Granholm has served as a board member of Proterra and it is not a stretch to expect to see her influence and dedication to non-fossil fuel energy sources expand to the transit market.
4. Supply Side Impact
APTA conducted a survey of its business members in September 2020 to determine the impact of the pandemic on the private sector that serves the transit industry. The results were unsettling in the number of respondents (one-third) that had furloughed employees due to lost business because of the pandemic. The survey occurred prior to additional emergency funding being secured at the end of 2020, but with 86 percent of respondents reporting a loss in transit business, the ramifications on the supply side may continue to be felt.
Conditions may be set up for a round of merger and acquisition activity – there are several contributing factors that could tip events one way or another and this is only a possibility, not a forgone conclusion.
The transit industry needs a strong and engaged private sector if it is to fully recover. As the previous topics in this article noted, strong partnerships will be needed to innovate, drive technology advancements and deliver on rider-focused initiatives.
5. Transit’s Seat at the Table
Which table? It will depend on timing, location and situation.
APTA’s Center for Transportation Excellence (CFTE), which tracks U.S. transit ballot measures, shows transit at a 90.38 percent win rate for 2020, which is the highest win rate of the past five years. In a recap of November 2020’s transit ballot initiatives, Josh Cohen, executive director of CFTE, noted the successful measures addressed issues beyond mobility and spoke to voters about “equity, cleaner air and water, economic growth and support for frontline and essential workers.”
In the U.S., a one-year extension of the Fixing America's Surface Transportation (FAST) Act expires in September. In addition, the incoming Biden-Harris Administration ran on a platform that included transportation-friendly and transit-friendly initiatives.
Infrastructure is expected to be a hot topic in D.C. yet again in 2021. However, everything takes a backseat to ending the COVID-19 pandemic and there may be another push for more emergency aid. Public transit was provided $14 billion in emergency funding as part of the omnibus/COVID-19 relief bill that was signed into law in late December. This is $18 billion less than the $32 billion the industry had been pushing to be included, but a bicameral group of officials who laid out an original framework for the relief portion of the bill designed it to carry businesses through the first quarter of 2021. President-elect Biden also indicated an openness to discuss additional emergency aid.

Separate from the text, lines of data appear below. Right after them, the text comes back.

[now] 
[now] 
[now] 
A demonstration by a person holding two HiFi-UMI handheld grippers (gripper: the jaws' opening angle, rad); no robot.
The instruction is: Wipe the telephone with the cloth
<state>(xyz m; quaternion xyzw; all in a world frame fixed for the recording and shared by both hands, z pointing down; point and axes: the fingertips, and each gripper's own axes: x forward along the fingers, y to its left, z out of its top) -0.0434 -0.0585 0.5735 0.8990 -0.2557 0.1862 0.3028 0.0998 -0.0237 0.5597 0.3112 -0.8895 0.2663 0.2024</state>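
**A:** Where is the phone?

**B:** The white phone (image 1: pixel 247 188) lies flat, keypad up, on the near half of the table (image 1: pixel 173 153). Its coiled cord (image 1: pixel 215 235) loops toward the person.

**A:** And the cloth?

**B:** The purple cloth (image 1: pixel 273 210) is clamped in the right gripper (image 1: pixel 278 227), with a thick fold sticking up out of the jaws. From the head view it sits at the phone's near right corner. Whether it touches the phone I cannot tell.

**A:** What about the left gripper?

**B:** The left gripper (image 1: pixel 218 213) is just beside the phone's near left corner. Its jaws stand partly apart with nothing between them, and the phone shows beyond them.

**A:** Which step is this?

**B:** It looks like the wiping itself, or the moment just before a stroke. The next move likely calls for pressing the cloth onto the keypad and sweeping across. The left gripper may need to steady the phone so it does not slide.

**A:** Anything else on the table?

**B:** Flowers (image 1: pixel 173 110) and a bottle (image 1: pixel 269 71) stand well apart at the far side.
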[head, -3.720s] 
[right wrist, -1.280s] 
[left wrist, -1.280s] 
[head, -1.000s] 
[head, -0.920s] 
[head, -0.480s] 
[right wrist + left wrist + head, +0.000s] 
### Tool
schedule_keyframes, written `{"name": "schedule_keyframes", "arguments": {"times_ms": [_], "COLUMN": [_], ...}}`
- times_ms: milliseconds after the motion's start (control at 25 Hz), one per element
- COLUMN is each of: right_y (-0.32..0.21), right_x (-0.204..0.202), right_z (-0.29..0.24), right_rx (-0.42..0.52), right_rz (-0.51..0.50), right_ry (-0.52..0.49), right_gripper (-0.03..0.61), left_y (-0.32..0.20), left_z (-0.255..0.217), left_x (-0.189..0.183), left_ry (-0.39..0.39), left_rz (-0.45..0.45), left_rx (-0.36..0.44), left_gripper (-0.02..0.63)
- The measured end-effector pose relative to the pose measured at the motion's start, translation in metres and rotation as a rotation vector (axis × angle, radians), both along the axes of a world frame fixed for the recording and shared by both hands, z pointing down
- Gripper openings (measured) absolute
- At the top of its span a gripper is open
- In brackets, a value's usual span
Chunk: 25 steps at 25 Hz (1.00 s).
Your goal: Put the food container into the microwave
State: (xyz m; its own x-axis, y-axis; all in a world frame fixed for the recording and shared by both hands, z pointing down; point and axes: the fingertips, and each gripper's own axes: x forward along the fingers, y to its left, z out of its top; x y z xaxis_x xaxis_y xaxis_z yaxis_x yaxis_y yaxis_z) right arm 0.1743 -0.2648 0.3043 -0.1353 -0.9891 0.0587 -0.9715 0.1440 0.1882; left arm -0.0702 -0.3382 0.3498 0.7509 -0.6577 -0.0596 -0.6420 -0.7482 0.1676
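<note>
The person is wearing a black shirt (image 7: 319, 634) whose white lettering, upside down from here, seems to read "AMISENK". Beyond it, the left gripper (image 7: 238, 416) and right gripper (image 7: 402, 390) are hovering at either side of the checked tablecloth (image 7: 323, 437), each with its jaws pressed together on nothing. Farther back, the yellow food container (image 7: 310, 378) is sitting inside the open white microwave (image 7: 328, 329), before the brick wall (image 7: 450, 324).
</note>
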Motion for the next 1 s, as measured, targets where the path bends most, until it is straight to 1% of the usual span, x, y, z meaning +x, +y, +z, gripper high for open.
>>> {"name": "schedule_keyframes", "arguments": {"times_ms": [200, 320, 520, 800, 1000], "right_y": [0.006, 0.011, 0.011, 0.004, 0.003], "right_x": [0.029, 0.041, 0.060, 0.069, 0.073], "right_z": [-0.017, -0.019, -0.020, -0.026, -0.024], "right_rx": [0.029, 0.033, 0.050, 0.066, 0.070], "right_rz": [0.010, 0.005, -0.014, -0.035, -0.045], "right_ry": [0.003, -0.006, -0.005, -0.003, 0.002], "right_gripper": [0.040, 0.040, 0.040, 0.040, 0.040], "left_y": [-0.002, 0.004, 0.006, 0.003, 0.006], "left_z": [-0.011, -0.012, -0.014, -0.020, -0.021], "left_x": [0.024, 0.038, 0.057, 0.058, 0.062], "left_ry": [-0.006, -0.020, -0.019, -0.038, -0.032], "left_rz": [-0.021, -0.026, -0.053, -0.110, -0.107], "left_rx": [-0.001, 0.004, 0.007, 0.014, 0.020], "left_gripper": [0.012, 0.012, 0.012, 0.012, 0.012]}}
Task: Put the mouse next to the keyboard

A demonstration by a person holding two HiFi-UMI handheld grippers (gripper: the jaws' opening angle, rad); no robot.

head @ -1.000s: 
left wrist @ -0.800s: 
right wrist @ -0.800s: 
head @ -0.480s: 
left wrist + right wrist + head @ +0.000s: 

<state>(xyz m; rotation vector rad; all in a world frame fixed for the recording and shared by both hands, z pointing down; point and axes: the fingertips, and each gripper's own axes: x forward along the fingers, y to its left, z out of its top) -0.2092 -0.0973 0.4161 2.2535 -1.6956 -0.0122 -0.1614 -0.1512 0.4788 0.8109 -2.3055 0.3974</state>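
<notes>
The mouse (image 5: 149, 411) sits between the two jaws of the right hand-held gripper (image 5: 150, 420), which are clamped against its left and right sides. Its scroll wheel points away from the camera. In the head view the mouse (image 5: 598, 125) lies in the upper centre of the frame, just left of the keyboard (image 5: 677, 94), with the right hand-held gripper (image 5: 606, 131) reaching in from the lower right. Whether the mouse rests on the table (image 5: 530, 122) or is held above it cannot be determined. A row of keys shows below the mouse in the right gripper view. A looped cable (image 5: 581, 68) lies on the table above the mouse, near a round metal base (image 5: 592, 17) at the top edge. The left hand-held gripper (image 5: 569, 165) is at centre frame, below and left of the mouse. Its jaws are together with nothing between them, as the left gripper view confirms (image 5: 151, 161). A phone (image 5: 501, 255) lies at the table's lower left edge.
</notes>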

In Canada, a more permanent solution to fund public transportation is on the table as part of the government’s “A Healthy Environment and a Healthy Economy” plan. The plan commits to provide “permanent public transit funding, in partnership with the provinces and territories.” The details of what that permanent solution may look like are taking shape.
A more pressing need for Canadian transit systems is the need for an extension of financial support from provinces. The federal government provided C$4.6 billion (US$3.6 billion) for transit operations through its Safe Restart agreement, but as the Canadian Urban Transit Association (CUTA) explains, funding in most provinces expires at the end of March. Should funding not be extended, CUTA says essential workers, students, seniors and people living with disabilities could be left with limited mobility options.